══ Data provided
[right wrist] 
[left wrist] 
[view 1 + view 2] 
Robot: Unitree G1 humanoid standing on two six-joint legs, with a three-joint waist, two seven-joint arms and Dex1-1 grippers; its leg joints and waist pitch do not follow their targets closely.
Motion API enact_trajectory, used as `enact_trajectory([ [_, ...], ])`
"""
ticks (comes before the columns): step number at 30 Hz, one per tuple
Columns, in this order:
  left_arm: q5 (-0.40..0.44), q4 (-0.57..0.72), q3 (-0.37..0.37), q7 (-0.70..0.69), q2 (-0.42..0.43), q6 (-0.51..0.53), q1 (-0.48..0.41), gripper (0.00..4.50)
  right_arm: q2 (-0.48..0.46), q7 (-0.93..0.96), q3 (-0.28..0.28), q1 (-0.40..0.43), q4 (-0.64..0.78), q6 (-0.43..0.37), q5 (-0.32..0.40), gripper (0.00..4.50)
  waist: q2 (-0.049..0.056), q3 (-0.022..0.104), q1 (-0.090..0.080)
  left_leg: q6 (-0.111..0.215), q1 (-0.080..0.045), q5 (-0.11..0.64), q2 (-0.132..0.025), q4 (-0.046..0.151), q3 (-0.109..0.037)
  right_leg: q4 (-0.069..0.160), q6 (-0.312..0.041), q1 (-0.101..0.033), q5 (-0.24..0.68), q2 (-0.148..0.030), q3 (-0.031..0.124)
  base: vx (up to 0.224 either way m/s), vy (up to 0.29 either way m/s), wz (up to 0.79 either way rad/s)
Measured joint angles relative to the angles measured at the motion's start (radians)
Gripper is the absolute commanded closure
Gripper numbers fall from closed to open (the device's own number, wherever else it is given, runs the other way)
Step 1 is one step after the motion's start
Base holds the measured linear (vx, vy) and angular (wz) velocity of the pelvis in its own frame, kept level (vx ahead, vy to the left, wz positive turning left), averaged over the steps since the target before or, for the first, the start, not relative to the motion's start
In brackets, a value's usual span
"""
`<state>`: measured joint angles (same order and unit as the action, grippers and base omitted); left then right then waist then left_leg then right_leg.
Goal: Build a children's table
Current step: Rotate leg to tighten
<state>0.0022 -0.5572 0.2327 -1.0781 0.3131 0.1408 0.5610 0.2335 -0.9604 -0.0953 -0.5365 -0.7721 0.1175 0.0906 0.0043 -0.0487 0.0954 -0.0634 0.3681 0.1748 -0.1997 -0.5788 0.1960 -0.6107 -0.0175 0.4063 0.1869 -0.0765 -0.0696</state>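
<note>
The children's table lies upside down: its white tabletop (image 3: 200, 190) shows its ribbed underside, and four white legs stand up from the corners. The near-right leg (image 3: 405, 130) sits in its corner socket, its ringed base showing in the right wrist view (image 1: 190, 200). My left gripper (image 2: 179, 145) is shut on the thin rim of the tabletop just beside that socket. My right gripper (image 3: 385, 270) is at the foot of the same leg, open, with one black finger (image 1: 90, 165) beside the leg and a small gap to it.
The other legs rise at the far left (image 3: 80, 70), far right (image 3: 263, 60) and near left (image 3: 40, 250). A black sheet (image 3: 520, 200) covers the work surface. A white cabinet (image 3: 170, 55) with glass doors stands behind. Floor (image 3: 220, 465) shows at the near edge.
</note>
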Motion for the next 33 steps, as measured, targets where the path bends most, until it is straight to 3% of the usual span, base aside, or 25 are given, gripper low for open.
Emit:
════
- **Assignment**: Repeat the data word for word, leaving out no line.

- **Written solution**:
[right wrist] 
[left wrist] 
[view 1 + view 2] 
Robot: Unitree G1 humanoid standing on two six-joint legs, with a three-joint waist, two seven-joint arms and Dex1-1 grippers; its leg joints and waist pitch do not follow their targets closely.
Motion API enact_trajectory, used as `enact_trajectory([ [_, ...], ])`
"""
ticks (comes before the columns): step number at 30 Hz, one per tuple
Columns, in this order:
  left_arm: q5 (-0.40..0.44), q4 (-0.57..0.72), q3 (-0.37..0.37), q7 (-0.70..0.69), q2 (-0.42..0.43), q6 (-0.51..0.53), q1 (-0.48..0.41), gripper (0.00..4.50)
  right_arm: q2 (-0.48..0.46), q7 (-0.93..0.96), q3 (-0.28..0.28), q1 (-0.40..0.43), q4 (-0.64..0.78), q6 (-0.43..0.37), q5 (-0.32..0.40), gripper (0.00..4.50)
  waist: q2 (-0.049..0.056), q3 (-0.022..0.104), q1 (-0.090..0.080)
  left_leg: q6 (-0.111..0.215), q1 (-0.080..0.045), q5 (-0.11..0.64), q2 (-0.132..0.025), q4 (-0.046..0.151), q3 (-0.109..0.037)
  right_leg: q4 (-0.069..0.160), q6 (-0.312..0.041), q1 (-0.101..0.033), q5 (-0.24..0.68), q2 (-0.148..0.030), q3 (-0.031..0.124)
  base: vx (up to 0.224 either way m/s), vy (up to 0.29 either way m/s), wz (up to 0.79 either way rad/s)
Measured joint angles relative to the angles measured at the motion's start (radians)
Gripper is the absolute commanded closure
Gripper numbers fall from closed to open (the device's own number, wherever else it is given, runs the other way)
Step 1 is one step after the motion's start
Base holds the measured linear (vx, vy) and angular (wz) velocity of the pelvis in its own frame, kept level (vx ahead, vy to the left, wz positive turning left), averaged over the steps since the target before or, for the first, the start, not relative to the motion's start
In brackets, a value's usual span
"""
`<state>`: measured joint angles (same order and unit as the action, grippers and base omitted); left then right then waist then left_leg then right_leg.
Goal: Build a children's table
Current step: Rotate leg to tighten
<state>0.0022 -0.5572 0.2327 -1.0781 0.3131 0.1408 0.5610 0.2335 -0.9604 -0.0953 -0.5365 -0.7721 0.1175 0.0906 0.0043 -0.0487 0.0954 -0.0634 0.3681 0.1748 -0.1997 -0.5788 0.1960 -0.6107 -0.0175 0.4063 0.1869 -0.0765 -0.0696</state>
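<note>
The children's table lies upside down: its white tabletop (image 3: 200, 190) shows its ribbed underside, and four white legs stand up from the corners. The near-right leg (image 3: 405, 130) sits in its corner socket, its ringed base showing in the right wrist view (image 1: 190, 200). My left gripper (image 2: 179, 145) is shut on the thin rim of the tabletop just beside that socket. My right gripper (image 3: 385, 270) is at the foot of the same leg, open, with one black finger (image 1: 90, 165) beside the leg and a small gap to it.
The other legs rise at the far left (image 3: 80, 70), far right (image 3: 263, 60) and near left (image 3: 40, 250). A black sheet (image 3: 520, 200) covers the work surface. A white cabinet (image 3: 170, 55) with glass doors stands behind. Floor (image 3: 220, 465) shows at the near edge.
</note>
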Motion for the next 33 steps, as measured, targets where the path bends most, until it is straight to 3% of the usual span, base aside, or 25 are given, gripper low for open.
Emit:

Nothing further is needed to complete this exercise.